[Records excerpted from a collection]
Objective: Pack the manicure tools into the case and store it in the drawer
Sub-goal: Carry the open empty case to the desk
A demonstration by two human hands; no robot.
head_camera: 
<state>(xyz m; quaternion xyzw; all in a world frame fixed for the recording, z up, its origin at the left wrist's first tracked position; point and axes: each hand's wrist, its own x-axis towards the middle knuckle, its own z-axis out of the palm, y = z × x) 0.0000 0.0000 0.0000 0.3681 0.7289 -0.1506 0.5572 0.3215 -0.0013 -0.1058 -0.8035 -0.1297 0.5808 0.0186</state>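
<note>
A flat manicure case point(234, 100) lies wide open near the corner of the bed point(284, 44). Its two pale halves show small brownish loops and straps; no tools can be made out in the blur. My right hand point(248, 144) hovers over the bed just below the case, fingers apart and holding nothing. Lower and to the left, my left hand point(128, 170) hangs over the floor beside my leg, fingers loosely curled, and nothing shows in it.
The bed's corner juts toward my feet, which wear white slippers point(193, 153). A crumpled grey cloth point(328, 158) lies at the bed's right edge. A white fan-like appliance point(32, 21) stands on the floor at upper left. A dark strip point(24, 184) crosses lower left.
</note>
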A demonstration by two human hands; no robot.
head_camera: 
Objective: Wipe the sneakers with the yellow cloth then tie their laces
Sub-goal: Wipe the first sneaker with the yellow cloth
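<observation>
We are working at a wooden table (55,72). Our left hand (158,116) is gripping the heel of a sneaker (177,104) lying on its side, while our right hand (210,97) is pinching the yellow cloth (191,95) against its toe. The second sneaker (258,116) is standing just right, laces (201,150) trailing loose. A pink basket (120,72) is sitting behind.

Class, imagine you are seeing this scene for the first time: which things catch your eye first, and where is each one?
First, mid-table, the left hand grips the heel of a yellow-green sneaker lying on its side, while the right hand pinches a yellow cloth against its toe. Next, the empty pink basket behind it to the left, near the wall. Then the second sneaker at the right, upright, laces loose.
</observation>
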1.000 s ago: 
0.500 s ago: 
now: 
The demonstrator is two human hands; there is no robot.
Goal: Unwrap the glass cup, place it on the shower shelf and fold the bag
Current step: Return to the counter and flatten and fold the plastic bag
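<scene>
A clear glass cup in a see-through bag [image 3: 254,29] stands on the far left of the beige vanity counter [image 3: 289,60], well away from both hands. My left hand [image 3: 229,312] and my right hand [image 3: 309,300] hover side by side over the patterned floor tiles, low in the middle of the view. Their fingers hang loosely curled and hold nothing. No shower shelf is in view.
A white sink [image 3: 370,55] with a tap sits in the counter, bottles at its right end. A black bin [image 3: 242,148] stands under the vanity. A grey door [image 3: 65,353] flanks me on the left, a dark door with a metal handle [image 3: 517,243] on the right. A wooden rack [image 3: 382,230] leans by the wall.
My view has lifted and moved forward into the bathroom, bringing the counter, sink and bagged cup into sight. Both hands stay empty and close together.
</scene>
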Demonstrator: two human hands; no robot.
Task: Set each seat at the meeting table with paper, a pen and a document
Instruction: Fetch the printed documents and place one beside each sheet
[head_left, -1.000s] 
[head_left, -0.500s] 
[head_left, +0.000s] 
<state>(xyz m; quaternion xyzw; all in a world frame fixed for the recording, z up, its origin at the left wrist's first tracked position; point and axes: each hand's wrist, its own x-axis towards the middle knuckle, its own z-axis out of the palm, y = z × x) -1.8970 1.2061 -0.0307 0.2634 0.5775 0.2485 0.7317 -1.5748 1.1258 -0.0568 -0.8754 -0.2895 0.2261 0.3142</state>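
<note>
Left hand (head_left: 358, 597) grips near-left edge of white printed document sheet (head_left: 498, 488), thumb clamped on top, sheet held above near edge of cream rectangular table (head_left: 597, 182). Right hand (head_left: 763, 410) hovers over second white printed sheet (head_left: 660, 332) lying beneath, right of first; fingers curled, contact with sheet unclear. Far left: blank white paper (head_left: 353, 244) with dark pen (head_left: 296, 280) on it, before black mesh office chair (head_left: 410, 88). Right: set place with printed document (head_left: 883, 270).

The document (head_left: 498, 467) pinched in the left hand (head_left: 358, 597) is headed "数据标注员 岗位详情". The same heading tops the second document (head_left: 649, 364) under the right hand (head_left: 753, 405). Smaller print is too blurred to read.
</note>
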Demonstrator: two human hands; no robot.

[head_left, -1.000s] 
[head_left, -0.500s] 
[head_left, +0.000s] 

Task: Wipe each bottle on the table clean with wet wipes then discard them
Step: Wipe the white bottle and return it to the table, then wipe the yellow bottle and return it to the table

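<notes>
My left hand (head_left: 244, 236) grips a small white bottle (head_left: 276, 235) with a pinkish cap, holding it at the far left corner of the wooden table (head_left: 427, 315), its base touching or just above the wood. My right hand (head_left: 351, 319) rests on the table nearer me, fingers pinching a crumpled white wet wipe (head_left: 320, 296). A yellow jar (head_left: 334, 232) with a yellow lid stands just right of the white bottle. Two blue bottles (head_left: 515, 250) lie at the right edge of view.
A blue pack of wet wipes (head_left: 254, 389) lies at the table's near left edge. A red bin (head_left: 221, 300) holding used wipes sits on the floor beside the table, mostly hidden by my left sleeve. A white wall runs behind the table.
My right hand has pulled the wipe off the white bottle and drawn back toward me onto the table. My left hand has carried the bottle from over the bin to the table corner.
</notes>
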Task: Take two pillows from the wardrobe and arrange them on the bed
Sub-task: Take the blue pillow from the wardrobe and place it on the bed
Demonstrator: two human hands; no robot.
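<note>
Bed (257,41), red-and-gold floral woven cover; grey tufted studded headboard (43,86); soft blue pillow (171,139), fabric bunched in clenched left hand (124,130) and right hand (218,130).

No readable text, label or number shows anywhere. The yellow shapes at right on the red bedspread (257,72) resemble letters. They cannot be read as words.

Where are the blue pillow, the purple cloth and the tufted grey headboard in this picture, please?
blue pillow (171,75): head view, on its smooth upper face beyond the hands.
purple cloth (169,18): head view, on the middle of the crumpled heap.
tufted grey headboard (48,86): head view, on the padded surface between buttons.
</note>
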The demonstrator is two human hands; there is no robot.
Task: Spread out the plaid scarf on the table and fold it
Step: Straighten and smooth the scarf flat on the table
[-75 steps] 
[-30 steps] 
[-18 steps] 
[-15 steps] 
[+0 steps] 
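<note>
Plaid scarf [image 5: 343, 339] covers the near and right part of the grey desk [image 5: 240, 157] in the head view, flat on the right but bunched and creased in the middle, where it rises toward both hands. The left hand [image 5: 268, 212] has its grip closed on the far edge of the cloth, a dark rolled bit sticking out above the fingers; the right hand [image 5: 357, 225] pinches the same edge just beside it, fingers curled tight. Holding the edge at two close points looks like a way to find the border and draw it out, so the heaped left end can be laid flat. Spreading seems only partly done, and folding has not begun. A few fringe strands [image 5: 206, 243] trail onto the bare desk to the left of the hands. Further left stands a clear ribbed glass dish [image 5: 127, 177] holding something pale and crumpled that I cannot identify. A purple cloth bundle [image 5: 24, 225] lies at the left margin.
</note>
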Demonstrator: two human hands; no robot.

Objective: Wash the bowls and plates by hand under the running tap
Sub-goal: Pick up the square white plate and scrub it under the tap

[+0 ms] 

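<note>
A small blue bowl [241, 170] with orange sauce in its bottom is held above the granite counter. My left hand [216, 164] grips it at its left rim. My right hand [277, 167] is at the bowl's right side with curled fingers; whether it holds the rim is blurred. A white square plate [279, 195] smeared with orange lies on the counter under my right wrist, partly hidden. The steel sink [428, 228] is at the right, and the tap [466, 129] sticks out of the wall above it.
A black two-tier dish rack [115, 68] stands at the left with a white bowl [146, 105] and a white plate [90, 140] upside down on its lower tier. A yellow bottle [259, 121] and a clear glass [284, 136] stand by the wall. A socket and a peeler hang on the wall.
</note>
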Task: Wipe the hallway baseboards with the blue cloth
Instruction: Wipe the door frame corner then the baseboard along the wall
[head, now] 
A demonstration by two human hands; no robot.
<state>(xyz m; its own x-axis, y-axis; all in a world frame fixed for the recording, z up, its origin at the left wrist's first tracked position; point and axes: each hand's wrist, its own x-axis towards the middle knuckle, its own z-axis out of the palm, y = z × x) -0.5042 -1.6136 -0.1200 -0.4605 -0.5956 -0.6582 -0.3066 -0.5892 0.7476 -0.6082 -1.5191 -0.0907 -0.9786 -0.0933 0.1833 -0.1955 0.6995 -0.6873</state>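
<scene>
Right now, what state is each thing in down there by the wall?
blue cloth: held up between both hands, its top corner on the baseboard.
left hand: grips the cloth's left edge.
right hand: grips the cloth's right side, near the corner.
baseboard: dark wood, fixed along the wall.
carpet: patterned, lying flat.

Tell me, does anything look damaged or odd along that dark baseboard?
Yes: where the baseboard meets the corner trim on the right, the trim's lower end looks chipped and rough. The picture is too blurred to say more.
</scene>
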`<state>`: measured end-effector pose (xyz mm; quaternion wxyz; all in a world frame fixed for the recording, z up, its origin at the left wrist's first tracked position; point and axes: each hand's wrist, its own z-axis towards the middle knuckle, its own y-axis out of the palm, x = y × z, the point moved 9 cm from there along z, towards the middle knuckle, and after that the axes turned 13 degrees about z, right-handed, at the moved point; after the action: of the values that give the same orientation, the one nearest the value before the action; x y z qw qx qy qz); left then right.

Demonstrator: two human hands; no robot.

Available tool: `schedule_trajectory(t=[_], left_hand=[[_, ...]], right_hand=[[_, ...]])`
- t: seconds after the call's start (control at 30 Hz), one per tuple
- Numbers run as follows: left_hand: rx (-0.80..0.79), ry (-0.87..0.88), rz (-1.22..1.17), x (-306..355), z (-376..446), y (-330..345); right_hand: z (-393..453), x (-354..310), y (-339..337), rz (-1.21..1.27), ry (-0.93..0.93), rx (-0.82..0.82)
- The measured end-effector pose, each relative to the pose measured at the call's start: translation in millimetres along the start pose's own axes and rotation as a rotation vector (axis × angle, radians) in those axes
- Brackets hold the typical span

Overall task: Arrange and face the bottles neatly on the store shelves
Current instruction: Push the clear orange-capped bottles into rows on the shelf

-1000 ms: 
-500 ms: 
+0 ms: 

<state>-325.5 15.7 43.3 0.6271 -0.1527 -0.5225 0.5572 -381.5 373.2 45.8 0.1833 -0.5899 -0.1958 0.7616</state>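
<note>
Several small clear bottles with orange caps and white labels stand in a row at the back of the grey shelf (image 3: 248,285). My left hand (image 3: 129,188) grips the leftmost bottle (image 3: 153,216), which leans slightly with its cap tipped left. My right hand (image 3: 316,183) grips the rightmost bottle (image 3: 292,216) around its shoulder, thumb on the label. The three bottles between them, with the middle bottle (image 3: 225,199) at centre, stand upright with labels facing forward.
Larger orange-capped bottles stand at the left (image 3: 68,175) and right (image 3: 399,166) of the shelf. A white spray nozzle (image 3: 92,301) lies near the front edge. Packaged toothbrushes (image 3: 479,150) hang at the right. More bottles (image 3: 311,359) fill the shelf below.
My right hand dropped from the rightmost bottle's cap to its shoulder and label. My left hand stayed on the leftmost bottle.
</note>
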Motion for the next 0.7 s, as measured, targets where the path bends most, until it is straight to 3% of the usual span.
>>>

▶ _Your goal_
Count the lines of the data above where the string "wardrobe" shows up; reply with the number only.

▶ _Output of the task_
2